EXERCISE OBJECTIVE
Start at the line below containing "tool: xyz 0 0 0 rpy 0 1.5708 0" and stop at the line containing "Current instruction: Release". Repeat every line of that stretch exactly, and nothing outside it.

*** SUPPLIED RECORDS Section Begins ***

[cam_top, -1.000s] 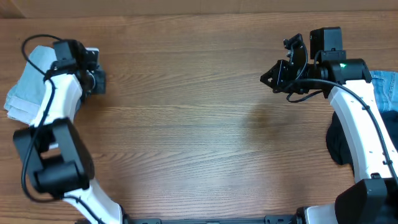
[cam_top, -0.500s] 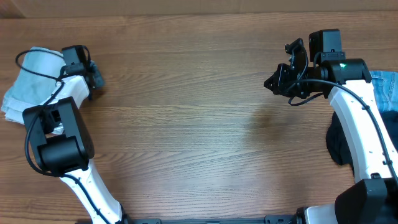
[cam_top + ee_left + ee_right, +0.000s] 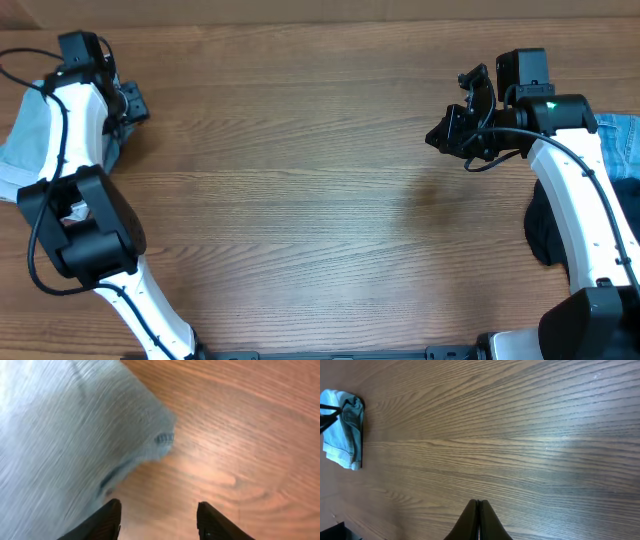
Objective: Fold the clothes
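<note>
A folded light blue cloth [image 3: 22, 150] lies at the table's far left edge, partly under my left arm. In the left wrist view the cloth [image 3: 60, 425] fills the upper left, blurred, with one corner resting on the wood. My left gripper [image 3: 159, 521] is open just beside that corner, with only bare wood between its fingers. From overhead the left gripper [image 3: 135, 105] sits at the cloth's right side. My right gripper [image 3: 479, 522] is shut on nothing and hovers over bare wood; from overhead the right gripper [image 3: 442, 133] is at the back right.
A blue denim garment [image 3: 626, 140] and a dark garment [image 3: 542, 235] lie at the right edge, partly behind the right arm. The right wrist view shows the light blue cloth [image 3: 342, 427] far off at its left side.
My left arm has swung toward the back left corner and its jaws have opened, leaving the light blue cloth at the left edge. The right arm has barely moved.
</note>
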Available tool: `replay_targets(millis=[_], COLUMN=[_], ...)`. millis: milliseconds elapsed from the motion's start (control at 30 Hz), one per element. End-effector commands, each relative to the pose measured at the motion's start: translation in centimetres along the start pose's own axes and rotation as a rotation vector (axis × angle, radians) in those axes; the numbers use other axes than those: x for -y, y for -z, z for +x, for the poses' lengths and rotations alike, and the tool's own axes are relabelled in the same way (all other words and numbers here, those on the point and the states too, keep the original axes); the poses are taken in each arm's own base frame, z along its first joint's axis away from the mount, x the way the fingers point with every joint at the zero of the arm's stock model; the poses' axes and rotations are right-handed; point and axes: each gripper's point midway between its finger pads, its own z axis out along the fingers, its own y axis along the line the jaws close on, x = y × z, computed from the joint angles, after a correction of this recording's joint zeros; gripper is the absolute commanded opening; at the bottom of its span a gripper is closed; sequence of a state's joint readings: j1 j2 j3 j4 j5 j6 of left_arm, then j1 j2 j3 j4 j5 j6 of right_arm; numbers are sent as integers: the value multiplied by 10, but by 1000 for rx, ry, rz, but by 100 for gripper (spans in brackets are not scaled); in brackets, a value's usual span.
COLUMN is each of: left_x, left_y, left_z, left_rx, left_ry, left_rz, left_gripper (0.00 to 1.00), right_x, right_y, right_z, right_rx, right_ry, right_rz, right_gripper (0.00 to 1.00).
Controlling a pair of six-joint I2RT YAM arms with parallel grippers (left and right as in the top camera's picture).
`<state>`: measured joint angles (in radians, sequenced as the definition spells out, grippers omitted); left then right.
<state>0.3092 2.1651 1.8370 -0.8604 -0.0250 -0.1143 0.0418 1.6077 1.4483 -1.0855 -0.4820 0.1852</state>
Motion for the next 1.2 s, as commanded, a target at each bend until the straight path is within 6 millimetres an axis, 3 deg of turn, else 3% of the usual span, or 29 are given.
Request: replay_targets(millis=[0, 133, 200, 267, 300, 400, 567, 633, 733, 900, 1067, 1167], left_x=[-33, -135, -172, -210, -224, -277, -315, -320, -321, -284, -272, -266], left_y=[42, 48, 53, 55, 57, 67, 80, 76, 42, -8, -51, -53], left_z=[-17, -14, -12, -4, -2, 2, -14, -22, -18, -21, 14, 27], left_rx=[47, 63, 81, 88, 99, 159, 259, 290, 252, 224, 85, 31], left_ry=[45, 275, 278, 365, 407, 529, 463, 453, 417, 210, 201, 204], left_rz=[-10, -48, -82, -148, -160, -236, -378, -383, -359, -116, -48, -32], left_gripper=[65, 66, 59, 21, 7, 4, 4, 4, 4, 9, 8, 4], right_x=[-4, -4, -4, -4, -4, -4, -2, -2, -2, -2, -1, -1], right_y=[5, 5, 5, 5, 5, 5, 5, 5, 5, 5, 5, 5], right_z=[-5, -5, -5, -5, -5, -3, 2, 2, 2, 4, 8, 8], right_rx=[23, 22, 22, 22, 22, 17, -4, -4, -5, -13, -26, -26], right_ry=[19, 18, 18, 18, 18, 15, 4, 4, 3, -2, -9, -9], right_rz=[3, 4, 3, 4, 4, 5, 11, 10, 10, 12, 16, 15], right_gripper=[4, 9, 9, 9, 9, 9, 9, 8, 6, 5, 4, 4])
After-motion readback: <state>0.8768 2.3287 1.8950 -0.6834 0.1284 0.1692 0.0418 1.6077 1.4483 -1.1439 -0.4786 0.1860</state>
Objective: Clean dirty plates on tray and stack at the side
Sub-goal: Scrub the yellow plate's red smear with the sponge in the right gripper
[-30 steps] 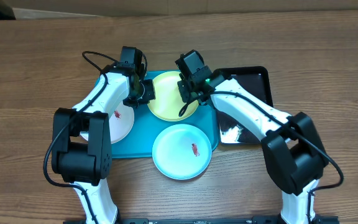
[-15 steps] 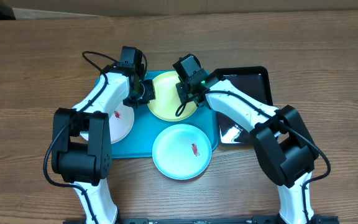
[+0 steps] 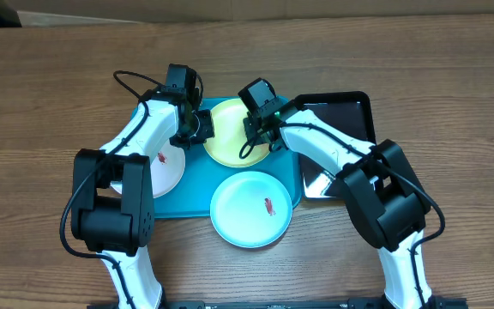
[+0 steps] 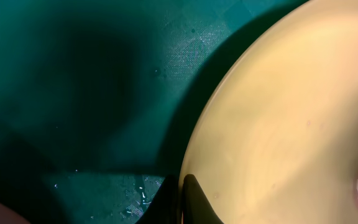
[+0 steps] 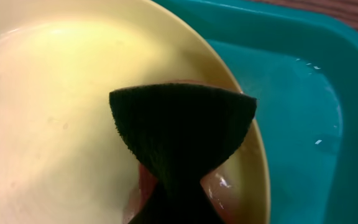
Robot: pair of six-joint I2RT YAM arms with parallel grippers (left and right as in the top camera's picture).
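Note:
The yellow-green plate (image 3: 230, 142) lies at the back of the turquoise tray (image 3: 194, 184). My left gripper (image 3: 202, 129) is shut on this plate's left rim; the left wrist view shows the dark fingers (image 4: 194, 199) pinching the plate (image 4: 278, 124) edge over the tray (image 4: 73, 93). My right gripper (image 3: 260, 137) is shut on a dark scrubbing pad (image 5: 182, 124), pressed onto the plate (image 5: 55, 112) near its right rim, with a wet pinkish smear (image 5: 219, 186) beside it. The white plate (image 3: 163, 167) and the light blue plate (image 3: 251, 209) each show a red-brown smear.
A glossy black tray (image 3: 341, 142) sits right of the turquoise tray, under my right arm. The light blue plate overhangs the turquoise tray's front edge. Bare wooden table (image 3: 41, 103) surrounds everything.
My right arm has shifted a little left and back across the yellow-green plate with the pad. The left arm and all plates have stayed in place.

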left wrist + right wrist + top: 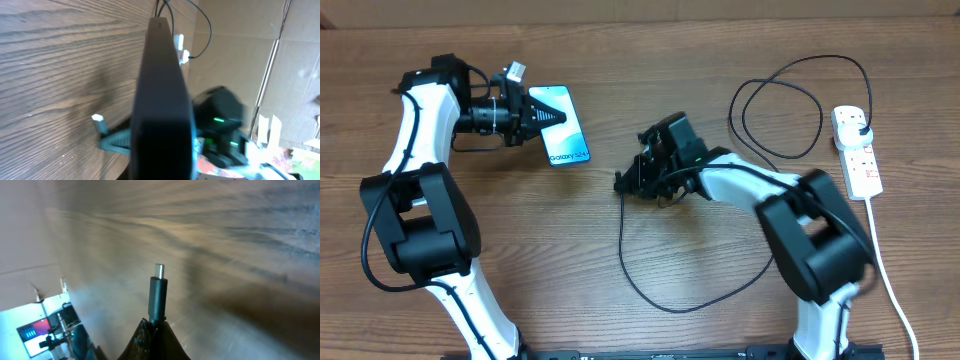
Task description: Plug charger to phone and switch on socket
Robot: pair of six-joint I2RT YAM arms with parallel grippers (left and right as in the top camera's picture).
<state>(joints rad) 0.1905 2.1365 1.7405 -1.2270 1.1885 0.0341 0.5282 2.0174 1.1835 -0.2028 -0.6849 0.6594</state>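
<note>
The phone (563,128), with a light blue screen and "Galaxy S24" text, lies at the table's upper left. My left gripper (542,115) is shut on its far end. In the left wrist view the phone's black edge (162,100) fills the middle, seen end-on. My right gripper (625,182) sits mid-table, shut on the charger's black connector (158,296), whose metal tip points away from the fingers. The thin black cable (650,290) loops over the table to a black plug (857,125) in the white socket strip (857,152) at the right.
The socket's white cord (885,270) runs down the right side toward the front edge. Cable loops (780,110) lie behind the right arm. Cardboard and clutter show beyond the table in the left wrist view.
</note>
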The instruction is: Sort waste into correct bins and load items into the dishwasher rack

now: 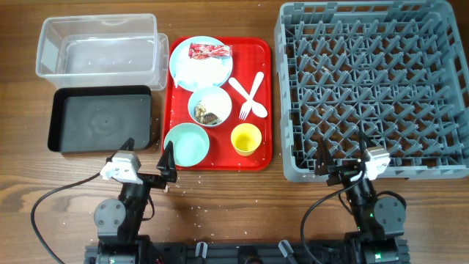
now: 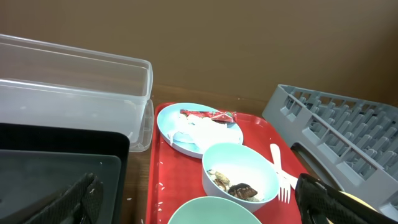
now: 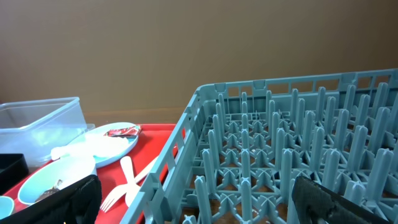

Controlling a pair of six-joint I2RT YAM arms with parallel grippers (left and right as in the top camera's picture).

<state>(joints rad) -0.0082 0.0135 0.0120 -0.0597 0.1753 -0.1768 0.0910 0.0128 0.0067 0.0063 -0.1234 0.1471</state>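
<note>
Both claws are released, fingers spread wide with nothing between them. The left gripper (image 1: 147, 151) hangs over the wooden table (image 1: 242, 205) at the near edge, just in front of the black tray (image 1: 101, 119) and the near left corner of the red tray (image 1: 265, 103). The right gripper (image 1: 343, 149) sits at the near wall of the grey dishwasher rack (image 1: 374, 88), whose pegged floor holds no dishes.

All the waste and dishes lie on the red tray. At the far end is the pale blue plate (image 1: 183, 66), carrying the red-and-white snack wrapper (image 1: 210, 50) and crumpled white tissue (image 2: 200, 132). The wrapper has print on it, but it is too small to read. Nearer, in the tray's middle, a pale blue bowl (image 1: 210, 97) holds brown and whitish food scraps (image 1: 211, 115). An empty mint bowl (image 1: 186, 144) stands at the near left corner, with the yellow cup (image 1: 245, 138) upright beside it to the right. The white fork (image 1: 256, 81) and white spoon (image 1: 235, 85) lie crossed along the tray's right side, their working ends toward the arms.

The clear plastic tub (image 1: 99, 48) stands at the far left, the black tray just in front of it; neither holds any waste. A few pale crumbs (image 1: 194, 213) speckle the table near the left arm.
</note>
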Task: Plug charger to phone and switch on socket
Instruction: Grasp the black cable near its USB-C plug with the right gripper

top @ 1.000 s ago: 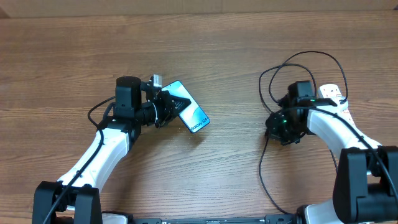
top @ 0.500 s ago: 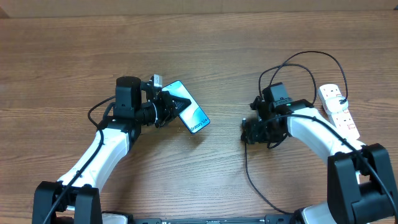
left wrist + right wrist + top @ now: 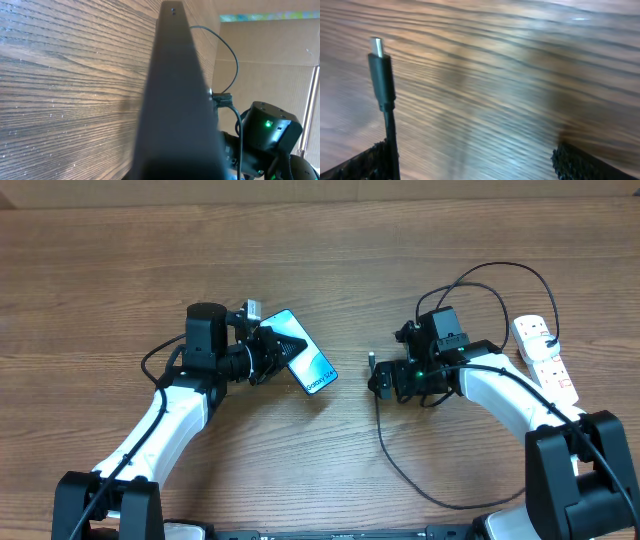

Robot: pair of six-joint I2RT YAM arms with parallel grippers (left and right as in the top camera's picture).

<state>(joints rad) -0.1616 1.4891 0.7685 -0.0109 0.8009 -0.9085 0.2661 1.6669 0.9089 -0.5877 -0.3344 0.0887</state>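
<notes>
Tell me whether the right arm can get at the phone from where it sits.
Probably yes: only bare table lies between the right claw and the phone, whose free end the left claw holds out toward it. The right claw stands open, though, so the charger plug is not clamped.

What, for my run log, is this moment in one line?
left gripper: shut on phone | right gripper: open | charger plug: unclamped, not in phone

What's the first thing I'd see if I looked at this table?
A bright blue phone, held in the left gripper just left of the middle. Across from it, the small black charger plug stands up at the open right gripper. The white socket lies over on the right side.
</notes>
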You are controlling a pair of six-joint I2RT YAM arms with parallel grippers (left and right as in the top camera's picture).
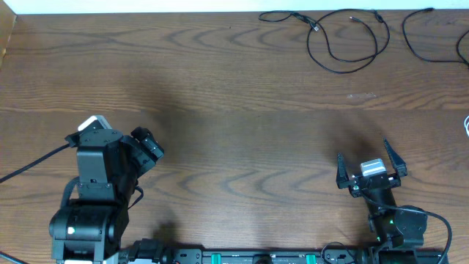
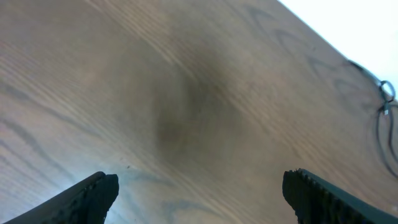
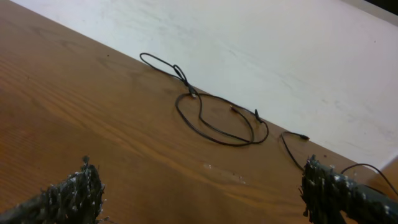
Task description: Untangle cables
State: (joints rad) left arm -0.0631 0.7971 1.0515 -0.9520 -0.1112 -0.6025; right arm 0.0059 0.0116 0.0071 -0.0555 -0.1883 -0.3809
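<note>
A thin black cable (image 1: 344, 45) lies in a loop at the far right edge of the wooden table; it also shows in the right wrist view (image 3: 214, 118) and at the right edge of the left wrist view (image 2: 384, 112). A second black cable (image 1: 432, 44) curves further right and shows in the right wrist view (image 3: 292, 146). A bit of white cable (image 1: 466, 126) shows at the right edge. My left gripper (image 1: 150, 147) is open and empty at the near left (image 2: 199, 193). My right gripper (image 1: 370, 163) is open and empty at the near right (image 3: 205, 193), well short of the cables.
The wooden table (image 1: 234, 110) ends at a white surface (image 3: 261, 50) just behind the cables. A pale scuff mark (image 1: 363, 95) lies between my right gripper and the cables. A thick black arm cable (image 1: 29, 169) runs off left.
</note>
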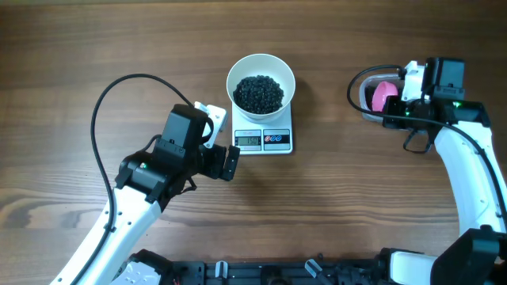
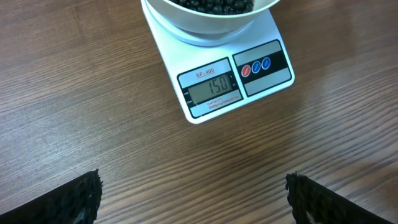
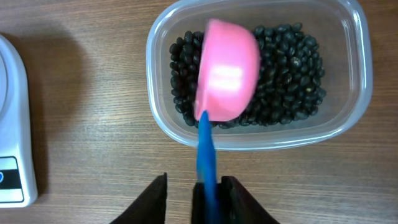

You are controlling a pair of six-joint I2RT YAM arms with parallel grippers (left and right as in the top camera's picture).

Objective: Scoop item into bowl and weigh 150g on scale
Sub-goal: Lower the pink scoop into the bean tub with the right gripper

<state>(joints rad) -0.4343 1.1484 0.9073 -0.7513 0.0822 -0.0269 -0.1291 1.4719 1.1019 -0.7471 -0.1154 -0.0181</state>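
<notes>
Overhead down — wrists close, scale [image 1: 264, 136] shared

Mid-counter [image 1: 333, 206], toward the far side: scale [image 1: 264, 140], with bowl [image 1: 261, 83] on its rear part and display left uncovered at the front. In the bowl, a heap of beans [image 1: 258, 93]. In front of the scale and a little to its left, left gripper [image 2: 193, 186], apart from it, fingers set wide and facing the display. Well to the right of the scale: tub [image 3: 255, 74] holding more beans, scoop [image 3: 227, 68] over them. Scoop handle out over the tub's near rim and down between the fingers of right gripper [image 3: 196, 193].
</notes>
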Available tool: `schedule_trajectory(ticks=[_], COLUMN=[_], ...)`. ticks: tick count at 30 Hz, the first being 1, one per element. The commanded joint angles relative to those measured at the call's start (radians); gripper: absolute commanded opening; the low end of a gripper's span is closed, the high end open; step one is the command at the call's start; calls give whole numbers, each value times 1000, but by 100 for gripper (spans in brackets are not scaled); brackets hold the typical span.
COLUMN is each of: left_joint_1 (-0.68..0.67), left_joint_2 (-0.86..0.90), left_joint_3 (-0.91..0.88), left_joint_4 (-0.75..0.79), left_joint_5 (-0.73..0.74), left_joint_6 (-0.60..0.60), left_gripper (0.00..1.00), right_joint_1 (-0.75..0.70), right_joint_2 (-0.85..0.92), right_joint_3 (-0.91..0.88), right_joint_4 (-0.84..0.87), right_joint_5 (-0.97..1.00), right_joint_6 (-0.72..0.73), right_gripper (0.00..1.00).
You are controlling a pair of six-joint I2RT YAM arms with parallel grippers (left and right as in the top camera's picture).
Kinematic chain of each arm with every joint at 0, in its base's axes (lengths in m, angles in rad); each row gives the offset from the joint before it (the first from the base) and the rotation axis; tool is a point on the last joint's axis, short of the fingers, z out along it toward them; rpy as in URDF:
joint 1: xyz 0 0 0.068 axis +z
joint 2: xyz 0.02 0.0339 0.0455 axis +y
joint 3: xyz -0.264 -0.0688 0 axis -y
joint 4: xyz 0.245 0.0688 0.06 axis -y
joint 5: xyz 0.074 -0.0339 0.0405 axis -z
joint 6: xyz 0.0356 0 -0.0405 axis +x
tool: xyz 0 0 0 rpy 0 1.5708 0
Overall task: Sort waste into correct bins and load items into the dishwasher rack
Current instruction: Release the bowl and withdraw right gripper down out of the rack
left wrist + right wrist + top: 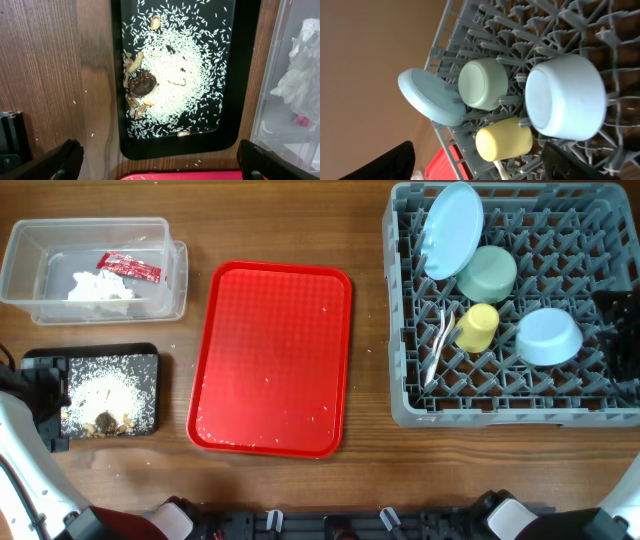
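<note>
- The sorting looks done: tissue (98, 288) and sachet (128, 268) lie in the clear tub (30, 240) at 10 o'clock, and the scraps (141, 84) in the black tray (116, 75) at 8 o'clock.
- Plate (452, 230), bowls, cup (478, 327) and cutlery (438, 345) sit in the rack (500, 412) at 2 o'clock.
- The left gripper (160, 162) hovers over the black tray with its fingers apart and empty.
- The right gripper (482, 162) hovers over the rack, likewise apart.
- Next, probably only lifting both arms clear.

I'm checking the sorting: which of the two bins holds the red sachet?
The clear tub, with the red sachet beside white tissue; the black tray holds rice and brown scraps instead.
</note>
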Motion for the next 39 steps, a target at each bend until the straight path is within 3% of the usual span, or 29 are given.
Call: schedule_trajectory(ticks=[1, 2, 3, 5, 7, 10, 16, 21, 28, 32, 36, 38, 39], left_joint_1=[5, 5, 5, 5, 5, 5, 5, 5, 5, 5, 5, 5, 5], left_joint_2=[-1, -1, -1, -1, -1, -1, -1, -1, -1, -1, -1, -1, -1], left_joint_3=[10, 10, 10, 10, 10, 10, 10, 10, 10, 10, 10, 10, 10], left_joint_4=[0, 0, 0, 0, 0, 0, 0, 0, 0, 0, 0, 0, 0], left_joint_5=[-3, -3, -3, -3, -3, -3, -3, -3, -3, -3, -3, -3, -3], left_joint_6=[-2, -2, -2, -2, -2, -2, -2, -2, -2, -2, -2, -2, -2], left_gripper=[100, 100, 100, 100, 100, 100, 100, 100, 100, 100, 100, 100, 100], right_joint_1=[24, 35, 60, 120, 188, 278, 327, 327, 327, 327, 327, 330, 336], right_joint_2=[-11, -10, -7, 7, 35, 103, 272, 274, 263, 181, 13, -60, -88], right_joint_3=[6, 6, 6, 6, 5, 5, 6, 10, 24, 73, 82, 82, 82], right_joint_4=[-2, 0, 5, 19, 29, 60, 55, -43, -128, -208, -211, -227, -248], right_joint_5=[46, 47, 67, 133, 274, 454, 592, 757, 800, 692, 352, 167, 92], right_joint_6=[2, 2, 5, 8, 51, 91, 141, 197, 216, 184, -59, -215, -284], right_gripper=[80, 77, 68, 27, 5, 4, 4, 4, 4, 5, 6, 18, 31])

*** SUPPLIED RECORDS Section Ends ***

OUTPUT FOR THIS TASK
tool: xyz 0 0 0 rpy 0 1.5708 0
Overall task: Sort waste into correct bins and load items into the dishwasher rack
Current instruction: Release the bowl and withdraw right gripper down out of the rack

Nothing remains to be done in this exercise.